> INSTRUCTIONS FOR THE TASK: Return only the stretch of the material below that begins with the line containing "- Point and" and ends with the line containing "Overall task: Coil", exactly; both of those lines belong to it.

---- RECORDED INFORMATION

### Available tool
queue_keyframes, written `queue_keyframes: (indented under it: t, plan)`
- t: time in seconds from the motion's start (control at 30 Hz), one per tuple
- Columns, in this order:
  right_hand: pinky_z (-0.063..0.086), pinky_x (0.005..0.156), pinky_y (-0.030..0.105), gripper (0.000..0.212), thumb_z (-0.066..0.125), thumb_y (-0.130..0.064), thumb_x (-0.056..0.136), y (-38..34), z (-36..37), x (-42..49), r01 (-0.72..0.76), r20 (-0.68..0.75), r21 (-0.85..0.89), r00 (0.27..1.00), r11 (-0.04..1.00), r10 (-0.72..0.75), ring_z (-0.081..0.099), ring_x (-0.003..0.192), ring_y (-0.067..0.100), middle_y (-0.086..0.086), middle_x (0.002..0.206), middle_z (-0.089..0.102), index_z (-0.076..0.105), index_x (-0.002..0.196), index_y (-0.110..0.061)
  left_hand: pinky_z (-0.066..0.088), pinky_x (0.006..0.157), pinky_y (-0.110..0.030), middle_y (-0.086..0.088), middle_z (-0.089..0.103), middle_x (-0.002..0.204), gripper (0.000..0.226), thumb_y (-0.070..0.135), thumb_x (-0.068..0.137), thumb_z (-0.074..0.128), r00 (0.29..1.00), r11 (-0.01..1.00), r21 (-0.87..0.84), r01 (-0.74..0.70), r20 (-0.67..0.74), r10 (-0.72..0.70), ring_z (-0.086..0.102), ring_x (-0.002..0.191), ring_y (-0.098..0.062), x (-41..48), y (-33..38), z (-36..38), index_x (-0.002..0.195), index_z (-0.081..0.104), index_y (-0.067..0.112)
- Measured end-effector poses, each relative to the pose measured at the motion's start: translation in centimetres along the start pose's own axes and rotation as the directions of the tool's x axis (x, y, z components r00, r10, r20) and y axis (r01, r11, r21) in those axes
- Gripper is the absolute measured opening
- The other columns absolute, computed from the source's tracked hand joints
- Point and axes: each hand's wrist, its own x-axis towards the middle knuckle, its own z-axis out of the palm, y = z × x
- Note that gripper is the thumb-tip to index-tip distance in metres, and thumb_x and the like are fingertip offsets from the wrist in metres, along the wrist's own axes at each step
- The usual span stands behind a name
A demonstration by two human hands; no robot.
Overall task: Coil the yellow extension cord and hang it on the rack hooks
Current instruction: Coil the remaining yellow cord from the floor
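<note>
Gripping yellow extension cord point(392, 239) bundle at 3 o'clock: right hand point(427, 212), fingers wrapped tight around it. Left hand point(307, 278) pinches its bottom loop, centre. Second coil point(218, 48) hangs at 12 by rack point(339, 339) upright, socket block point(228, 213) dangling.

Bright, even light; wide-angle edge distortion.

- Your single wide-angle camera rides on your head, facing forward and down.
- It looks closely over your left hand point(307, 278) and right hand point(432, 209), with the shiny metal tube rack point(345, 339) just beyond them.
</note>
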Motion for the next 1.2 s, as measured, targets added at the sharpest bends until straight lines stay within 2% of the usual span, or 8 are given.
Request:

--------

> ANSWER:
- Point and axes: each hand's wrist, its own x-axis towards the middle knuckle, its own z-axis out of the palm, y = z × x
- Note that gripper is the thumb-tip to index-tip distance in metres, and thumb_x and the like are fingertip offsets from the wrist in metres, along the wrist's own axes at each step
- The usual span stands behind a name
A demonstration by two human hands; no robot.
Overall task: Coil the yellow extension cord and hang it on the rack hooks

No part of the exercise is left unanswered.